Voting patterns in the recent elections show that the APC’s reform message was well received in urban areas, where both increasing individualism and interest in voluntary association are beginning to replace the old system of extended families and elite patronage networks. At the same time, continued improvements in security and struggles for access to development resources have also resulted in a resurgence of identity politics. This is visible in the return of the old divide between the northern-aligned APC and southern-aligned SLPP, as well as at a sub-regional level, in the concentration of electoral support for the breakaway People’s Movement for Democratic Change (PMDC) party in the country’s second largest city, Bo, and southern coastal areas.

The new president has exacerbated regional political rivalries by dismissing numerous functionaries appointed by the previous administration and replacing them with APC-supporting northerners. Returnees from the sizeable overseas diaspora, a major source of election campaign money, have contributed to the pressure on him to reward party faithful with government jobs. Koroma nevertheless has sought to fulfil his promise to run government “like a business concern”. He has streamlined the ministerial system, put civil service reform back on the political agenda and required ministers to sign performance contracts whose targets they must meet to keep their jobs.

The president appears to be playing out a long-term strategy of reform in introducing new political discipline and accountability to the old system of patronage politics. His government’s success in securing donor support for emergency electricity supplies for Freetown, the capital, was a political triumph, enabling him to speak with authority about the need for a new “social contract” in which the government supplies services and responsible citizens pay for them. However, rising food prices highlight the government’s limited room for manoeuvre, and the Presidential Transition Team, underscored the continuing dependency on donors.

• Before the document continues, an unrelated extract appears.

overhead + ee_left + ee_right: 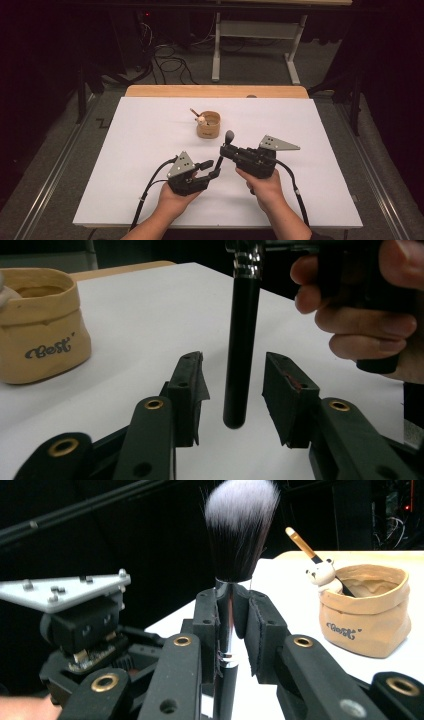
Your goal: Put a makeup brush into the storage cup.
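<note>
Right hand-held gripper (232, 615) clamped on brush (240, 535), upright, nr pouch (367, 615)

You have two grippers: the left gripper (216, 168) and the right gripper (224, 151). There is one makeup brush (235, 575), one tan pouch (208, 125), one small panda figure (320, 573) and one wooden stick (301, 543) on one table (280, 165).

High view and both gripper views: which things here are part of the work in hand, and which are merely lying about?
In the work:
- makeup brush, clamped upright at its silver ferrule by the right gripper
- left gripper, jaws open either side of the brush's black handle
- tan pouch-shaped holder, with a panda-topped stick standing in it

Lying about:
- cables on the floor
- white table legs behind
</note>
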The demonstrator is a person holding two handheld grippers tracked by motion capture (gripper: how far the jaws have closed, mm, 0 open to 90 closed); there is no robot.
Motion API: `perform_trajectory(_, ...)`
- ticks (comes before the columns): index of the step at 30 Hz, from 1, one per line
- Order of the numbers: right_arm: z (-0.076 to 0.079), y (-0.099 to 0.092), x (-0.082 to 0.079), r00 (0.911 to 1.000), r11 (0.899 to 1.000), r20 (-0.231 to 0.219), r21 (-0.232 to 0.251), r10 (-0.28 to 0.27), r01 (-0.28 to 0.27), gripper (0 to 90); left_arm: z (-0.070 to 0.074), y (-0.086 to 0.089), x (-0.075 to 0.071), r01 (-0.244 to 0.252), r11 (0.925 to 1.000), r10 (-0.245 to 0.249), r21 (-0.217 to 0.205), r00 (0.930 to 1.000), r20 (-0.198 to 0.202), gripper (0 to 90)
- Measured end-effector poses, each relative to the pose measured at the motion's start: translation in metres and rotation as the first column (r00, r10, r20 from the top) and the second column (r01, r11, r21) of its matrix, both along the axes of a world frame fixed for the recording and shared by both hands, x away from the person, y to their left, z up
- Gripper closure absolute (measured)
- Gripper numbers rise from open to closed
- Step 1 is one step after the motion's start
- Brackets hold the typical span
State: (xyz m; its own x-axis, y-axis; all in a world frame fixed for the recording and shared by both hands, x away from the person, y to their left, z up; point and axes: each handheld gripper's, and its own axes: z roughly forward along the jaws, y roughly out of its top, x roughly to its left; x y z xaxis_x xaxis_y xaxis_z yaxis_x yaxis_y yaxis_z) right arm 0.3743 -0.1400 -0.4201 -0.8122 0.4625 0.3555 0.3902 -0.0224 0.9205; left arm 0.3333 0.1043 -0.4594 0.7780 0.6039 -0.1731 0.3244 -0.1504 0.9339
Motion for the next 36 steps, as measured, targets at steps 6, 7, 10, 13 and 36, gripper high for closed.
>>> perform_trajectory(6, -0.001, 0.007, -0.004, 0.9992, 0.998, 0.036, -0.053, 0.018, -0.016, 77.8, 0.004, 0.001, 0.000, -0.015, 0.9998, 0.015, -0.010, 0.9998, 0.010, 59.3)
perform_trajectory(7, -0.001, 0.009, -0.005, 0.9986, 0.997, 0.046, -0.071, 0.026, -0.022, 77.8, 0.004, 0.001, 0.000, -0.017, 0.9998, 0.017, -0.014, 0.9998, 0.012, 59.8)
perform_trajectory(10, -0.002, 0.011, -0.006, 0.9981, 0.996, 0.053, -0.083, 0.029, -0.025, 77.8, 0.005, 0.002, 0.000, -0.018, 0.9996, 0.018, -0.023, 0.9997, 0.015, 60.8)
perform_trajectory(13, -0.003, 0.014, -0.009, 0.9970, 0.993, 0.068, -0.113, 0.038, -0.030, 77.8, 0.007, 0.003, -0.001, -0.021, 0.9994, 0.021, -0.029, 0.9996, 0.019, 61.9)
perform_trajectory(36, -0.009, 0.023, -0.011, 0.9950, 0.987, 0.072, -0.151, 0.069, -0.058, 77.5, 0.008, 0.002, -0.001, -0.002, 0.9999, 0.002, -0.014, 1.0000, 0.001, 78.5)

That dependency is part of the reason for the government’s emphasis on “attitudinal change”, as well as the uncertainty over the future of the Anti-Corruption Commission, which has been donor-funded. The attention the Koroma team is giving to communications strategy shows it is aware of the difficulties of moving to national ownership of the development process, but it will take more than skilful news management to satisfy popular demand for an escape from poverty. Donor-supported programs to provide young people with educational and employment opportunities may only have provided a temporary breathing space before the crisis of youth alienation reasserts itself. Recent research in both rural and urban areas indicates that the country’s social fabric is stronger than had been thought, but a loss of faith in the post-war development process could still be catastrophic.

Building a lasting post-war political settlement requires a genuinely national project. One possibility is formulation of a fully consultative National Development Plan to replace the recently expired Poverty Reduction Strategy Paper (PRSP). Such a plan needs to enhance interaction between government and citizens and form the basis upon which future governments are held politically to account for meeting development targets.

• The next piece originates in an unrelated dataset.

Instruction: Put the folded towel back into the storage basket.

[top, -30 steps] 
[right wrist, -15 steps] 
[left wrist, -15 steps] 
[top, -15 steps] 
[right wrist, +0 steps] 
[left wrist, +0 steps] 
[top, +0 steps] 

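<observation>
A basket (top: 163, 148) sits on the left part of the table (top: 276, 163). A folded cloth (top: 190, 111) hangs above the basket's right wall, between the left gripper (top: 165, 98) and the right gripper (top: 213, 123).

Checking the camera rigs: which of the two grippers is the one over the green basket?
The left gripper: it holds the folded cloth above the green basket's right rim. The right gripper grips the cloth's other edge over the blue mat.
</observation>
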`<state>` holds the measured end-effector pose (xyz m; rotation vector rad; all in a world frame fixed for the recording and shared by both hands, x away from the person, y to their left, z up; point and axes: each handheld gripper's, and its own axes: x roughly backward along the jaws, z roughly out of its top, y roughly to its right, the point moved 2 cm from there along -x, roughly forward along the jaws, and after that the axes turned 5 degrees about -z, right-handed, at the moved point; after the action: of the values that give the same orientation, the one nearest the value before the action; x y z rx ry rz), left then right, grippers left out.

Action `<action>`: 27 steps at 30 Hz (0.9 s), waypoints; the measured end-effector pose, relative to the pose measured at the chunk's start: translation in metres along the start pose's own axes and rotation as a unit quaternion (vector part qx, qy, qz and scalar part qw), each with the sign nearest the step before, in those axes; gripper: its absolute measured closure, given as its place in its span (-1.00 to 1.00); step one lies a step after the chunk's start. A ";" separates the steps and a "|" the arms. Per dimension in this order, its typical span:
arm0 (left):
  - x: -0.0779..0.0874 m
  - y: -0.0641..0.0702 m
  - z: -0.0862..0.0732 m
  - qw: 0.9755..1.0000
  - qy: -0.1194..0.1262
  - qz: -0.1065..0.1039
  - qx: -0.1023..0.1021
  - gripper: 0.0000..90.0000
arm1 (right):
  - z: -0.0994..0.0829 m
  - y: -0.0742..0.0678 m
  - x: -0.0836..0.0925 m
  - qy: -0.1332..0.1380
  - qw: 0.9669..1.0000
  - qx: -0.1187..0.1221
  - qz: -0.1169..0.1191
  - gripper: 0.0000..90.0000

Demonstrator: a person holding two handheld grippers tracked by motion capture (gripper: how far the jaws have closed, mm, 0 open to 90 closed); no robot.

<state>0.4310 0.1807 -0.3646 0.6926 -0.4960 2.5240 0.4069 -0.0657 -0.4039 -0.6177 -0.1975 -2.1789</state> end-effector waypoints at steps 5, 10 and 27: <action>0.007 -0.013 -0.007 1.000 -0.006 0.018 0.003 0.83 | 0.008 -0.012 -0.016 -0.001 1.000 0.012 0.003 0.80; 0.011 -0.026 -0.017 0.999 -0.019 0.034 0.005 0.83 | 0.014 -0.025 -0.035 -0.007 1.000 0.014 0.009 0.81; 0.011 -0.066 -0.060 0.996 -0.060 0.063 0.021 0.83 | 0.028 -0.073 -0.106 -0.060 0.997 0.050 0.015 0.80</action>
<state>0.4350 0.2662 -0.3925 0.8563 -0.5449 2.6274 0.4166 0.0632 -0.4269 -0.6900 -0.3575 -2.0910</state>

Even in an aid-dependent country like Sierra Leone, donors’ capacity to influence the government on politically sensitive matters has proven to be very limited. Some may be reluctant to support a nation-building project that goes beyond the technical aspects of poverty reduction and institutional capacity building. However, the new UN Peacebuilding Commission is well placed to mediate the transition from donor-driven post-war reconstruction to democracy-driven national development.